Stop the Dame Phyllis Frost Expansion: An Interview with Homes Not Prisons’ Karen Fletcher
On 19 March last year, the Andrews government announced a $188.9 million expansion for Victoria’s Dame Phyllis Frost Centre – a maximum security prison for women – which proposes the provision of an additional 106 new inmate beds.
Increasing the capacity of the women’s prison is part of the Labor government’s broader $1.8 billion prison expansion program. It aims to see 2,000 new prisoner beds, which includes the construction of a giant supermax facility in the small town of Lara outside of Geelong.
Indeed, at the moment, the entire country is going through something of a prison boom, with the NSW Liberal Nationals government having recently invested $3.8 billion into an extra 7,000 beds, while the Queensland state government is set to have delivered 4,600 new prisoner beds by 2023.
However, crime rates in general have been on a downward spiral since the turn of the century, which suggests the ever-rising numbers of prisoners nationwide don’t directly correspond to a spike in people breaking the law.
Increasing women inside
Over the ten years to 2019, the adult prisoner population in this country grew by 43 percent, however in terms of women in prison, this saw a dramatic 64 percent rise. And over recent decades, the fastest growing cohort of people being locked up in Australian gaols are First Nations women.
The ten years to 2019 saw the number of Aboriginal and Torres Strait Islander women inside increase by 95 percent. And last year saw First Nations women accounting for 38 percent of the total female prisoner population, whilst making up less than 3 percent of the overall female populace.
This steep rise in women being sent to prison doesn’t equate to an increase in criminal behaviour. In fact, the vast majority of women in prison have been convicted of minor nonviolent offences, with most coming from disadvantaged backgrounds.
The majority have also suffered some form of gendered violence. Yet, despite this, prison systems nationwide continue to subject women to degrading strip searches, which impact similar to sexual assault, and serve no real purpose.
Homes Not Prisons
In response to the Andrews government announcing its plans to make more space to lock up more women, Homes Not Prisons was launched.
The campaign is calling for the Dame Phyllis Frost expansion to be dropped, and for that money to be redirected into public housing.
Women and trans and gender diverse people who are, or have been imprisoned, and particularly First Nations women, are leading the Homes Not Prisons campaign.
Part of the steering group, Karen Fletcher, the executive officer of Flat Out, has been speaking at recent campaign events.

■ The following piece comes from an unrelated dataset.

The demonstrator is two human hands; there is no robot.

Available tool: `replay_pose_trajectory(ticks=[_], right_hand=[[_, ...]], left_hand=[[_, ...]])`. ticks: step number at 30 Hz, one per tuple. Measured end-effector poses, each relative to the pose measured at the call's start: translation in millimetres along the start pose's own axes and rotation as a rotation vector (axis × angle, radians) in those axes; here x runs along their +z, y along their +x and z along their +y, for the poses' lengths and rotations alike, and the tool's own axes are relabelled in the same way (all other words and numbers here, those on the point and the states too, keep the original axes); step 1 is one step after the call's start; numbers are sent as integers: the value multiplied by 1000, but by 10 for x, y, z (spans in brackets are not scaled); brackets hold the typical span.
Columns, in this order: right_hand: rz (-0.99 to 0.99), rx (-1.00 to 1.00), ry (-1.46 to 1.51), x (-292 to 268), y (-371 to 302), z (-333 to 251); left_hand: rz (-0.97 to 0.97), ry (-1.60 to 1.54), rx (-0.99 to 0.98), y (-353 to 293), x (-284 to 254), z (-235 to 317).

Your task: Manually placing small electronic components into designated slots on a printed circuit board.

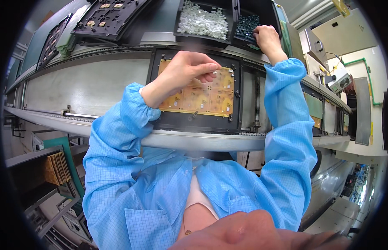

And the group is currently compiling an open letter calling on the Andrews government to divert the funding.
Sydney Criminal Lawyers spoke to lawyer Karen Fletcher about the direct link between a lack of affordable housing and prisons, the rising discourse around “therapeutic prisons”, and how Homes Not Prisons will be escalating its campaign this coming year.
The Andrews government announced last March that it’s expanding Victoria’s Dame Phyllis Frost women’s prison.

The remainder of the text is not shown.